O!-LOLA – Extending the Deductive Database System LOLA by Object-Oriented Logic Programming
Volume 9, Issue 1 (1998): Special Issue on Programming Theory, Information System Engineering, Software Engineering, and Artificial Intelligence, pp. 107–117
Pub. online: 1 January 1998
Type: Research Article
Received
1 January 1998
1 January 1998
Published
1 January 1998
1 January 1998
Abstract
This paper presents the declarative extension of the deductive database system LOLA to the object-oriented deductive database system O!-LOLA. The model used for O!-LOLA is “objects as theories”, extended by state evolution. O!-LOLA combines logic programming and OO programming in two different ways: First, methods are implemented as logic programs. These methods can be inherited, encapsulated and overloaded. Second, logic programs can be defined over classes, meta-classes, instances, attributes and values. Dynamic updates of attributes of objects and dynamic instantiations of classes are supported.
O!-LOLA is implemented as a preprocessor. O!-LOLA programs are transformed into LOLA rules and facts, which are evaluated set-oriented and bottom-up, using fixpoint semantics. Some object-oriented features concerning dynamic aspects are handled via built-in predicates in LOLA.
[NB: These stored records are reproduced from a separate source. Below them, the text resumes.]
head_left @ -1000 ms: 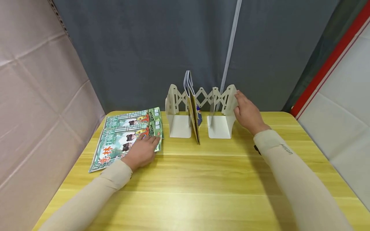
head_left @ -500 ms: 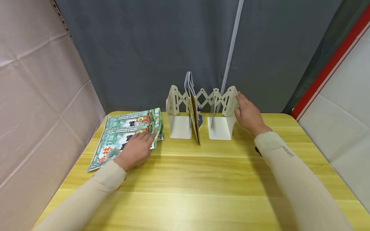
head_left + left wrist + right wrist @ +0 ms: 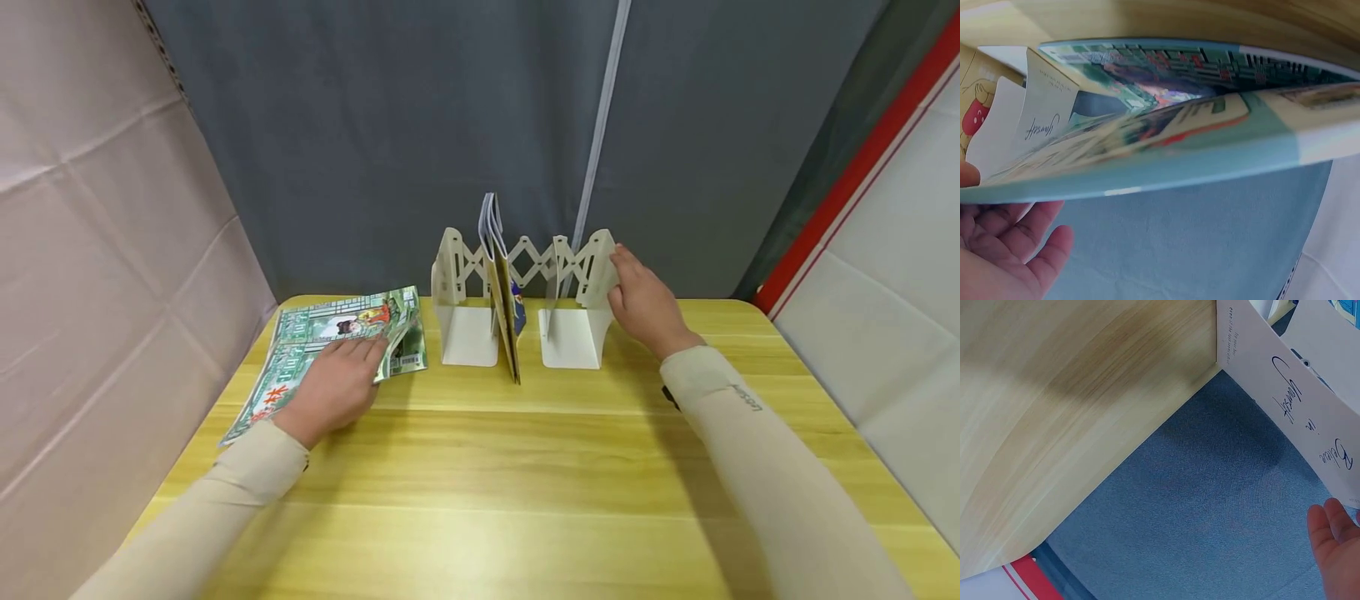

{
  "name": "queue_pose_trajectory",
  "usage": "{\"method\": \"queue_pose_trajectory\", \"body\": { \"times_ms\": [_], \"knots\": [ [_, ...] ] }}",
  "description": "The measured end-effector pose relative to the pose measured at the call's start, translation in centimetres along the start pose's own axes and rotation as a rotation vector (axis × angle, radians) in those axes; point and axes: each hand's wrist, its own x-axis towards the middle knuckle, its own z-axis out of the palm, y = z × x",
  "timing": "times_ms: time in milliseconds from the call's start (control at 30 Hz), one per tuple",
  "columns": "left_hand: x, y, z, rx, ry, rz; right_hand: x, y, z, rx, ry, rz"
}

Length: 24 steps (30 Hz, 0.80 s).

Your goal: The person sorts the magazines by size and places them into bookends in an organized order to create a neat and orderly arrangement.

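While the left hand (image 3: 333, 387) pinches the right edge of the upper magazine (image 3: 1191, 156), its thumb sits on the underside and the fingers lie across the cover. Grip closed down to the magazine's thickness. Edge bowed up, gap below it in the left wrist view; the hold at the edge looks meant to part it from the lower magazine (image 3: 348, 323), which lies flat beneath and juts out on the far side. The stagger probably makes the top one easier to catch. Both green-covered, at the left of the wood-grain table (image 3: 487, 483), left of the bookend.

Right hand (image 3: 647, 304): fingers straight, holding nothing, tips seemingly against the outer side of the bookend's right end plate (image 3: 602, 279), likely to steady it. "Believe in Yourself" printed on that plate in the right wrist view. A scissor lattice (image 3: 529, 260) runs along the back between it and the left end plate (image 3: 448, 271), drawn out wide, presumably to leave room. Thin booklets (image 3: 500, 287) stand nearly upright between the plates; exact count unclear. Dark grey curtain (image 3: 375, 125) behind the table's far edge.
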Motion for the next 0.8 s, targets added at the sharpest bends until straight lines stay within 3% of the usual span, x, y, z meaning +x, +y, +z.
{"method": "queue_pose_trajectory", "body": {
  "times_ms": [500, 800],
  "knots": [
    [-0.2, -0.1, -2.3, 0.017, 0.148, 0.043, -0.1, -0.3, -0.2, 0.002, -0.009, 0.001],
    [-0.5, 0.3, -4.0, 0.021, 0.192, 0.062, -0.1, -0.3, -0.2, -0.004, -0.011, 0.006]
  ]
}}
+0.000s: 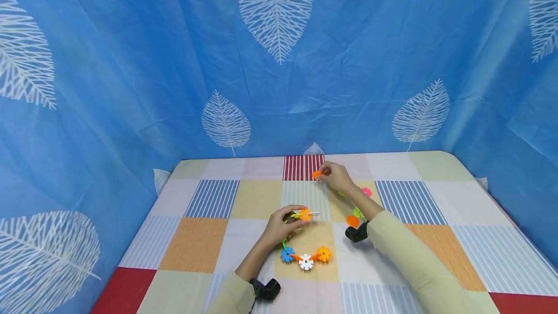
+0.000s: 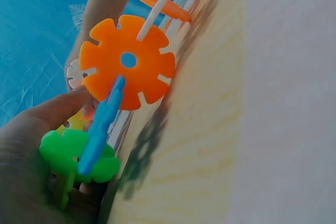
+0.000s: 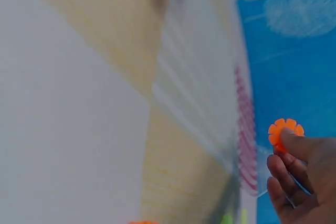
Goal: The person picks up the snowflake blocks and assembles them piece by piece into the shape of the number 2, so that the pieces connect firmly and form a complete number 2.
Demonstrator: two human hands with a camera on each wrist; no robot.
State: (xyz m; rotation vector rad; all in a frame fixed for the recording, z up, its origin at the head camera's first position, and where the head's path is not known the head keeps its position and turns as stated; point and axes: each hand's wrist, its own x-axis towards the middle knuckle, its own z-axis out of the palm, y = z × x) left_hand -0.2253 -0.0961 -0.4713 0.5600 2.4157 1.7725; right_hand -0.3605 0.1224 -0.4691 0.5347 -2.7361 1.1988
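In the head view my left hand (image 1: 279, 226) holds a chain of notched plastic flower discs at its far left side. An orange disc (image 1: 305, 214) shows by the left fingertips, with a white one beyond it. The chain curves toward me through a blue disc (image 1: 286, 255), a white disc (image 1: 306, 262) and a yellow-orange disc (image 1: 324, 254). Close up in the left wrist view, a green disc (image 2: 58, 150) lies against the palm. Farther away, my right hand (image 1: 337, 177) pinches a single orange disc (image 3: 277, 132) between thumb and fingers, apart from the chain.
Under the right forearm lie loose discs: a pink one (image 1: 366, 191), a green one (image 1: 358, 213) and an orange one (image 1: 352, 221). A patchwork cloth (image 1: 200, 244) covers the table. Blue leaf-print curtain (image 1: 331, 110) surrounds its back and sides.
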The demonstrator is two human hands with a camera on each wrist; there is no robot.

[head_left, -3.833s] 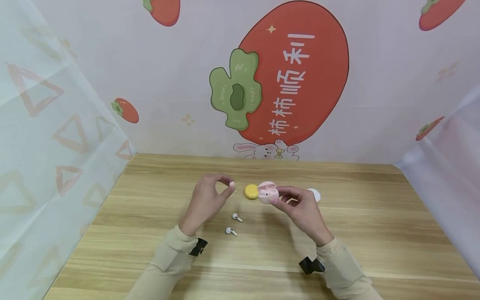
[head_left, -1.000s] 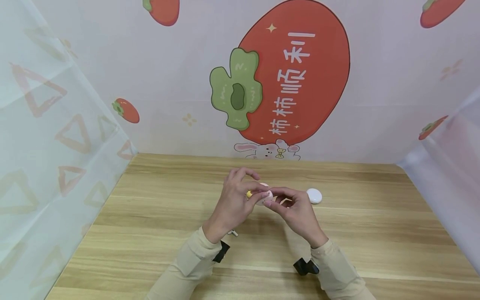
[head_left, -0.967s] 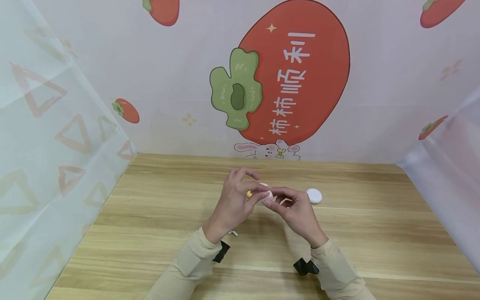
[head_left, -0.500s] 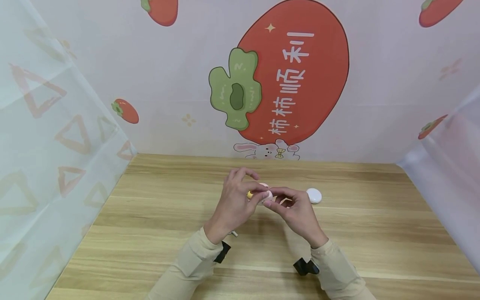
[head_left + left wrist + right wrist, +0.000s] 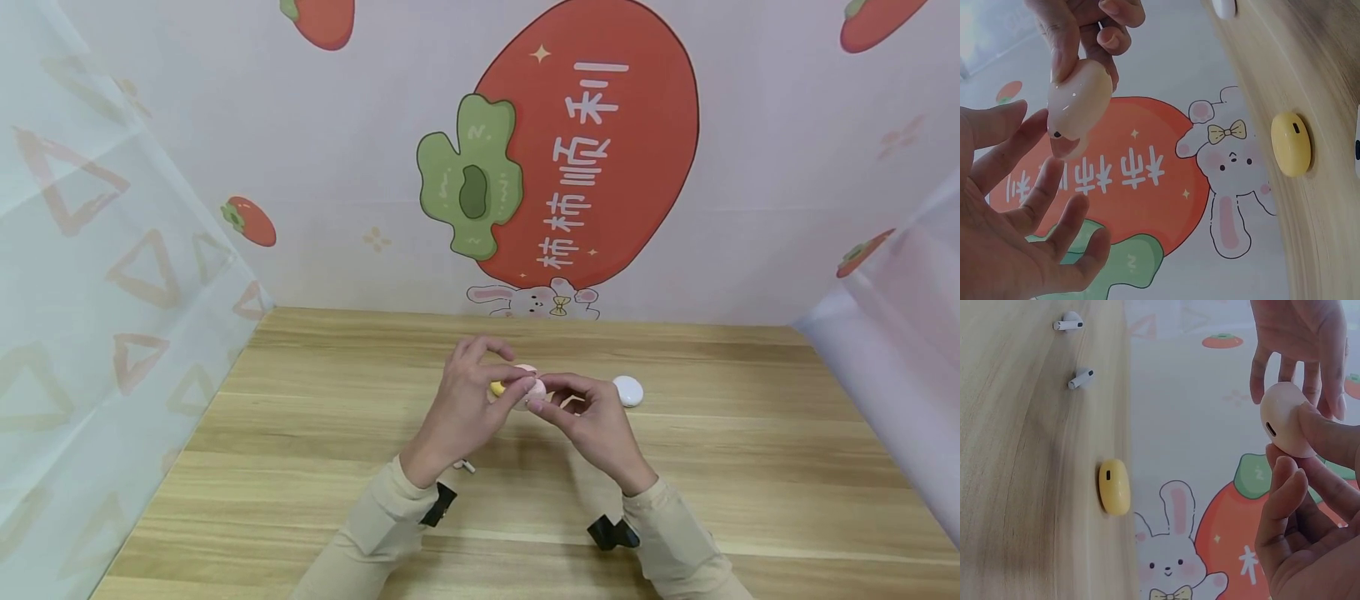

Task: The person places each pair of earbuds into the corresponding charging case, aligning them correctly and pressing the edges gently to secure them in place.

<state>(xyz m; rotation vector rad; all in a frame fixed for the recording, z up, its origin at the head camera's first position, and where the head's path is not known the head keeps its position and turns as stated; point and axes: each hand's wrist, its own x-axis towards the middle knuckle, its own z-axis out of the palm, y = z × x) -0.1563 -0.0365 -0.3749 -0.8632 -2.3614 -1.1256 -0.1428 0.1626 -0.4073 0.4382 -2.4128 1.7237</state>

We describe the applied theory, the system and the preprocessor, including an example of how methods are translated and we discuss dynamic updates of objects in O!-LOLA.
The benefits of our system in contrast to others are: a single integrated language, clear semantics and a set-oriented evaluation. O!-LOLA uses fixpoint semantics (not any procedural semantics like other systems) and still evaluates set-oriented (and not in a mixed manner like other systems). Thus, we can fully use all optimization techniques developed for deductive databases and gain a very efficient system.